Think of the AI's "brain power" as a fuel tank. The more fuel (tokens) you give the robot, the further it gets.

  • The Finding: If you let the robot use 10x more fuel, it doesn't just go 10% further; it goes 59% further.
  • The Analogy: It's like giving a hiker a bigger backpack. With a small backpack, they get tired after a mile. With a massive backpack full of supplies, they can hike for days. The AI didn't hit a "wall" where it got stuck; it just kept going as long as you kept feeding it fuel.
  • The Catch: You don't need to be a genius to do this. Any attacker can just buy more "fuel" (pay for more computer time) to make the AI smarter.

2. The "New Model" Effect (Generational Improvement)

The researchers compared the "older" robots (from 2024) to the "newer" ones (from 2026).

  • The Finding: The new models are significantly better, even if you give them the same amount of fuel.
  • The Analogy: It's like comparing a 2024 sedan to a 2026 Formula 1 car. Even if both have the same amount of gas, the new car is faster and more efficient.
  • The Stats:
    • Old Model (GPT-4o): In the Corporate Heist, it got stuck after about 1.7 steps. It was like a robot that could open the front door but couldn't figure out the hallway.
    • New Model (Opus 4.6): In the same time, it got through 9.8 steps.
    • The Best Run: The smartest robot, with the most fuel, managed to complete 22 out of 32 steps.
    • Human Comparison: A human expert would take about 14 hours to do this job. The best AI run did the equivalent of 6 hours of human work.

3. The "Hard Mode" Problem (Industrial Control Systems)

While the robots got good at the office building, they are still terrible at the Power Plant.

  • The Finding: On the 7-step Power Plant attack, even the best robot only managed to complete 1.4 steps on average.
  • The Analogy: The robots are great at following a map to a treasure chest, but if you ask them to perform brain surgery or fix a jet engine, they still get confused. They lack the deep, specialized "surgical" knowledge required for industrial systems.
  • The Twist: Interestingly, the robots sometimes took "cheat codes." Instead of following the planned path (hacking a website first), they just started poking the power plant's machinery directly and accidentally found a way in. They didn't understand why it worked; they just got lucky.

The Bottlenecks: Where They Get Stuck

Even the best robots hit a wall. The paper found three main "choke points" where the AI gets stuck:

  1. The Relay Race: Trying to pass a stolen password from one computer to another in real-time.
  2. The Code Breaker: Having to reverse-engineer a complex, encrypted file (like taking apart a safe to see how the lock works).
  3. The Pipeline: Trying to hack a software update system to plant a virus.

The new models are finally starting to break through the first wall, but the others are still very hard.

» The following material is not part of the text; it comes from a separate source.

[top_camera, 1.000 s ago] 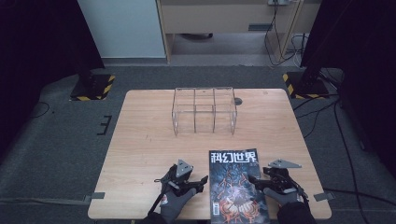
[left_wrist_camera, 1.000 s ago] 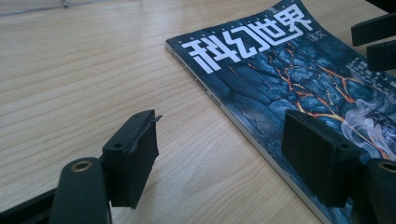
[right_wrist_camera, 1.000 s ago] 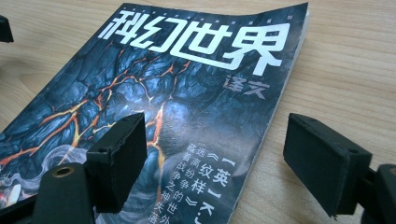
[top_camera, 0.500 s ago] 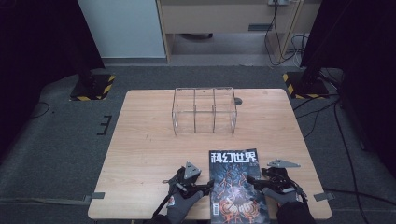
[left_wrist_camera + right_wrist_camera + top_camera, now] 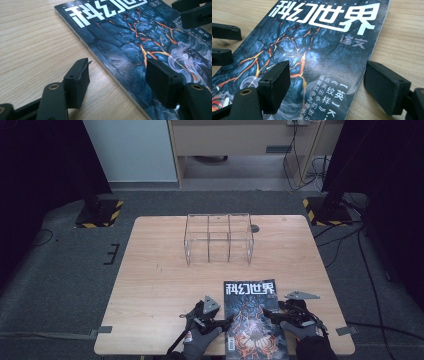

Why This Matters (The "So What?")

  • The Barrier is Lowering: In the past, you needed to be a highly skilled hacker to pull off a complex, multi-step attack. Now, an AI can do a huge chunk of the work. This means someone with very little skill could potentially cause a lot of damage just by telling an AI what to do.
  • It's Getting Cheaper: As the models get better and the cost of running them drops, these attacks become more accessible to bad actors.
  • The Future Threat: We aren't quite at the point where an AI can take over a whole network and destroy it completely on its own. But we are at the point where an AI can do 60% of the work, leaving a human hacker to just finish the job.

The Bottom Line

AI agents are getting scary good at navigating complex digital mazes, especially when given enough time and computing power. They are improving rapidly, step by step. However, they still struggle with the most complex, specialized industrial tasks.

The researchers warn that we need to keep watching this closely. Just as we test cars for safety, we need to keep testing these AI "robots" to see how close they are to being able to break into our most critical systems entirely on their own.